Wnt/β-catenin signaling is necessary for lymphatic vascular development. Oscillatory shear stress (OSS) enhances Wnt/β-catenin signaling in cultured lymphatic endothelial cells (LECs) to induce expression of the lymphedema-associated transcription factors GATA2 and FOXC2.
However, the mechanisms by which OSS regulates Wnt/β-catenin signaling and GATA2 and FOXC2 expression are unknown. We show that OSS activates autocrine Wnt/β-catenin signaling in LECs in vitro.
Tissue-specific deletion of Wntless, which is required for the secretion of Wnt ligands, reveals that LECs and vascular smooth muscle cells are complementary sources of lymphatic endothelial cells that regulate lymphatic vascular development in vivo.

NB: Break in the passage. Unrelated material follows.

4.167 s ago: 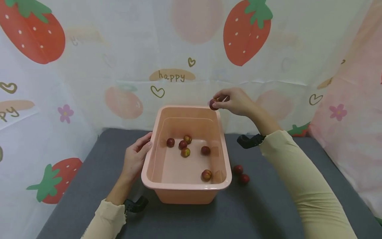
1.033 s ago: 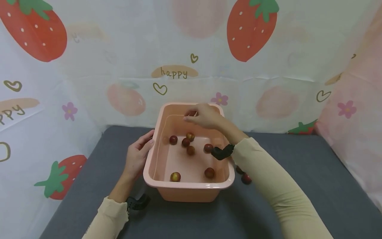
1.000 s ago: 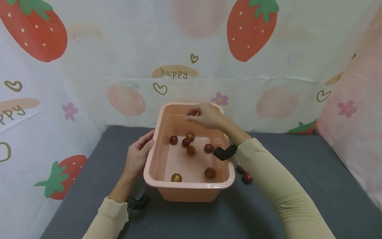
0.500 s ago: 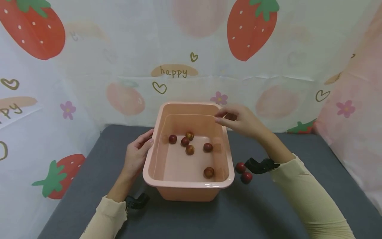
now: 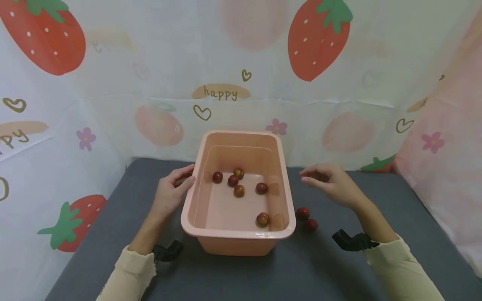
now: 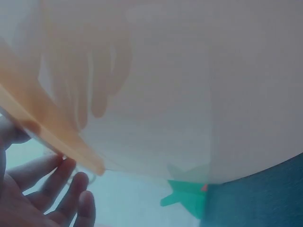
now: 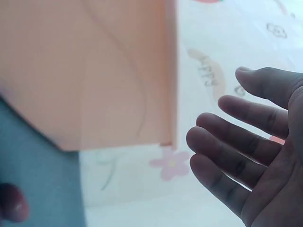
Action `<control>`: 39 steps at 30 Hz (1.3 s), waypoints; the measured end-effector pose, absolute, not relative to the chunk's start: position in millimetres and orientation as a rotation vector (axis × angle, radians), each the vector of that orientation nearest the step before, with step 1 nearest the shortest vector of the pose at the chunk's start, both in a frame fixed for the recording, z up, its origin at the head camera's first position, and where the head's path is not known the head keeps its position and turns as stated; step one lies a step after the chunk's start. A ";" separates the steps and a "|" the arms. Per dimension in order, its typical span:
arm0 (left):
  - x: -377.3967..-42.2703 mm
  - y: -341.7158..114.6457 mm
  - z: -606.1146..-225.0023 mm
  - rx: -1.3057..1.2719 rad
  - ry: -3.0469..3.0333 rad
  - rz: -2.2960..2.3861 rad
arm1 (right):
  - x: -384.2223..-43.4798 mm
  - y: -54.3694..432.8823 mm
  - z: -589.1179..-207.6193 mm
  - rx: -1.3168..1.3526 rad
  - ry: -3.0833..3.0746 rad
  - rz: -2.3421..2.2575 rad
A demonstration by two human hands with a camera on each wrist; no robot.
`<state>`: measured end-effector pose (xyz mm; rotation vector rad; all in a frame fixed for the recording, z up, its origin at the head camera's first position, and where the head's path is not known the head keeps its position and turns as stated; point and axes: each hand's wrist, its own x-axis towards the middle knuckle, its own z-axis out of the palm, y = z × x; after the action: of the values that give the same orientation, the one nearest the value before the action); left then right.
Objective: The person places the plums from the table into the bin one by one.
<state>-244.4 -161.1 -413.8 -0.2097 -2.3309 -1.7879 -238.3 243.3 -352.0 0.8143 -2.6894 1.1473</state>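
A pink plastic basin stands on the grey table, with several small red-and-yellow plums on its floor. My left hand touches the basin's left rim from outside with thumb and fingertips. In the left wrist view, the fingers are spread and lightly bent against the rim's edge. My right hand hovers right of the basin with nothing in it; the right wrist view shows its fingers loosely extended. Below it, two red plums lie side by side close to the basin's right wall.
The grey tabletop extends on both sides of the basin. A white cloth backdrop printed with strawberries rises behind the table and along its sides. A black wrist camera sits on the right wrist, another on the left.
My right hand, earlier gripping a plum by the back rim, has moved over the basin, then out to the right, now holding nothing. A plum near the basin's front wall has gone from sight.
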 end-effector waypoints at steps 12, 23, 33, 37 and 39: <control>-245.8 -169.0 -405.8 -0.309 -2.477 -1.584 | -216.8 279.2 -411.6 0.532 -2.884 1.075; -248.7 -172.6 -404.5 -0.360 -2.480 -1.604 | -213.7 286.0 -449.8 0.493 -2.970 0.937; -248.5 -173.3 -404.5 -0.371 -2.505 -1.619 | -218.1 287.7 -472.4 0.463 -2.991 0.877; -248.6 -173.7 -404.8 -0.374 -2.511 -1.623 | -218.0 286.3 -477.7 0.440 -2.993 0.883; -248.6 -173.9 -405.2 -0.373 -2.511 -1.626 | -218.0 285.3 -479.3 0.435 -2.988 0.889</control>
<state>-248.6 -173.9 -405.2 -0.3734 -2.5108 -1.6261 -218.0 285.3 -479.3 0.4353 -2.9877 0.8886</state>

Further, the LEC master transcription factor PROX1 forms a complex with β-catenin and the TCF/LEF transcription factor TCF7L1 to enhance Wnt/β-catenin signaling and promote FOXC2 andGATA2 expression in LECs.
Thus, the work defines Wnt sources, reveals that PROX1 directs cell fate by acting as a Wnt signaling component, and dissects the mechanisms of PROX1 and Wnt synergy.
OSS Activates Autocrine Wnt/β-Catenin Signaling in LECsIn Vitro
Wnt/β-catenin signaling is activated upon the interaction of canonical Wnt ligands with Frizzled receptors and LRP5 and 6 (LRP5/6) co-receptors. Wnt ligands induce the phosphorylation of LRP5/6.
The researchers observed increased phosphorylation of LRP6 in primary human LECs (HLECs) exposed to OSS, suggesting that Wnt ligands are involved in OSS-mediated activation of Wnt/β-catenin signaling.
To evaluate whether Wnt ligands are important for OSS-mediated FOXC2 and GATA2 expression we exposed HLECs to OSS in the presence of recombinant (r) DKK1, which inhibits the interaction between LRP5/6 and Wnt ligands.
The expression of FOXC2, GATA2, and the positive control AXIN2 was reduced in OSS-exposed HLECs cultured in the presence of rDKK1 relative to controls, indicating that Wnt ligands are necessary for the OSS-mediated enhancement of FOXC2 and GATA2 expression.
In the intestinal epithelium, Paneth cells are considered the source of Wnt ligands that regulate the differentiation and proliferation of epithelial stem cells in ex vivo organoids.
However, abolishing Wnt secretion from Paneth cells does not significantly affect intestinal epithelial homeostasis in vivo. Stromal cells that are located near the intestinal crypts produce Wnt ligands and compensate for the loss of Paneth cell-derived Wnt ligands.
Similarly, although autocrine Wnt/β-catenin signaling is sufficient for activating the expression of FOXC2 and GATA2 in vitro, Wnt ligands from vascular smooth muscle cells play a complementary role in vivo.